| EXERCISE AIM |
The data must be given again in full, with no line altered.

| DATA SHOWN |

──────────

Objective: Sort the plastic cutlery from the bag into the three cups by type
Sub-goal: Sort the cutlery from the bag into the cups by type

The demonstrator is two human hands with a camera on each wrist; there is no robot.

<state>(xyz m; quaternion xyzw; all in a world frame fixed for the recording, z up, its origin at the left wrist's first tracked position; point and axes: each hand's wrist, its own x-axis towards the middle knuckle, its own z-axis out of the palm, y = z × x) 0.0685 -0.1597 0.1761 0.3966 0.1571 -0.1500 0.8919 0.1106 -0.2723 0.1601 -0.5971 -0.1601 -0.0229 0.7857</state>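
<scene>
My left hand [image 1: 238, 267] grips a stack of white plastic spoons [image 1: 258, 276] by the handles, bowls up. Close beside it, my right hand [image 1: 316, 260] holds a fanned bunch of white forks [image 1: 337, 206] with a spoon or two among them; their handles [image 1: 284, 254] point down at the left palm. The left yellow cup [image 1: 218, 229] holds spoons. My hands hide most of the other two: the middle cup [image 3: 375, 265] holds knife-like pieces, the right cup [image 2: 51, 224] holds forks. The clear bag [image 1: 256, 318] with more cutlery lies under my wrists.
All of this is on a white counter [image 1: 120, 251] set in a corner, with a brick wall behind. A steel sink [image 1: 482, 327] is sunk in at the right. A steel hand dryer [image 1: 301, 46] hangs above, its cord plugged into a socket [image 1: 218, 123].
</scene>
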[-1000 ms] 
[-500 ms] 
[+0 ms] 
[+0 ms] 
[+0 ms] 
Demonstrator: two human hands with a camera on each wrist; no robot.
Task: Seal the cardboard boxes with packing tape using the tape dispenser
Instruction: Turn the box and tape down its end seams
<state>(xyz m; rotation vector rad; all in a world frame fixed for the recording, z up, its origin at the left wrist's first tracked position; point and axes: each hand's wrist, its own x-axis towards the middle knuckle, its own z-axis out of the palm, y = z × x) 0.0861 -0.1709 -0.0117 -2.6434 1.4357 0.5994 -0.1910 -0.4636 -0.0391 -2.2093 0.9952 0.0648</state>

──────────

| EXPECTED ANSWER |
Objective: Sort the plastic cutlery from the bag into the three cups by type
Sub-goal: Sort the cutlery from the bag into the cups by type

The demonstrator is two human hands with a camera on each wrist; there is no robot.

<state>(xyz m; quaternion xyzw; all in a world frame fixed for the recording, z up, its origin at the left wrist's first tracked position; point and axes: each hand's wrist, its own x-axis towards the middle knuckle, its own z-axis out of the palm, y = z × x) 0.0685 -0.1597 0.1761 0.3966 0.1571 -0.1500 0.8919 0.1106 -0.2723 0.1601 -0.5971 -0.1601 -0.0229 0.7857</state>
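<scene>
My left hand [image 1: 238, 267] grips a stack of white plastic spoons [image 1: 258, 276] by the handles, bowls up. Close beside it, my right hand [image 1: 316, 260] holds a fanned bunch of white forks [image 1: 337, 206] with a spoon or two among them; their handles [image 1: 284, 254] point down at the left palm. The left yellow cup [image 1: 218, 229] holds spoons. My hands hide most of the other two: the middle cup [image 3: 375, 265] holds knife-like pieces, the right cup [image 2: 51, 224] holds forks. The clear bag [image 1: 256, 318] with more cutlery lies under my wrists.
All of this is on a white counter [image 1: 120, 251] set in a corner, with a brick wall behind. A steel sink [image 1: 482, 327] is sunk in at the right. A steel hand dryer [image 1: 301, 46] hangs above, its cord plugged into a socket [image 1: 218, 123].
</scene>
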[-1000 ms] 
[-500 ms] 
[+0 ms] 
[+0 ms] 
[+0 ms] 
Demonstrator: two human hands with a camera on each wrist; no robot.
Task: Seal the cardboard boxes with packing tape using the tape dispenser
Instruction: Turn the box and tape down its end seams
<state>(xyz m; rotation vector rad; all in a world frame fixed for the recording, z up, its origin at the left wrist's first tracked position; point and axes: each hand's wrist, its own x-axis towards the middle knuckle, its own z-axis out of the palm, y = z × x) 0.0861 -0.1709 -0.0117 -2.6434 1.4357 0.5994 -0.1910 -0.4636 -0.0391 -2.2093 0.9952 0.0648</state>

That finishes the exercise.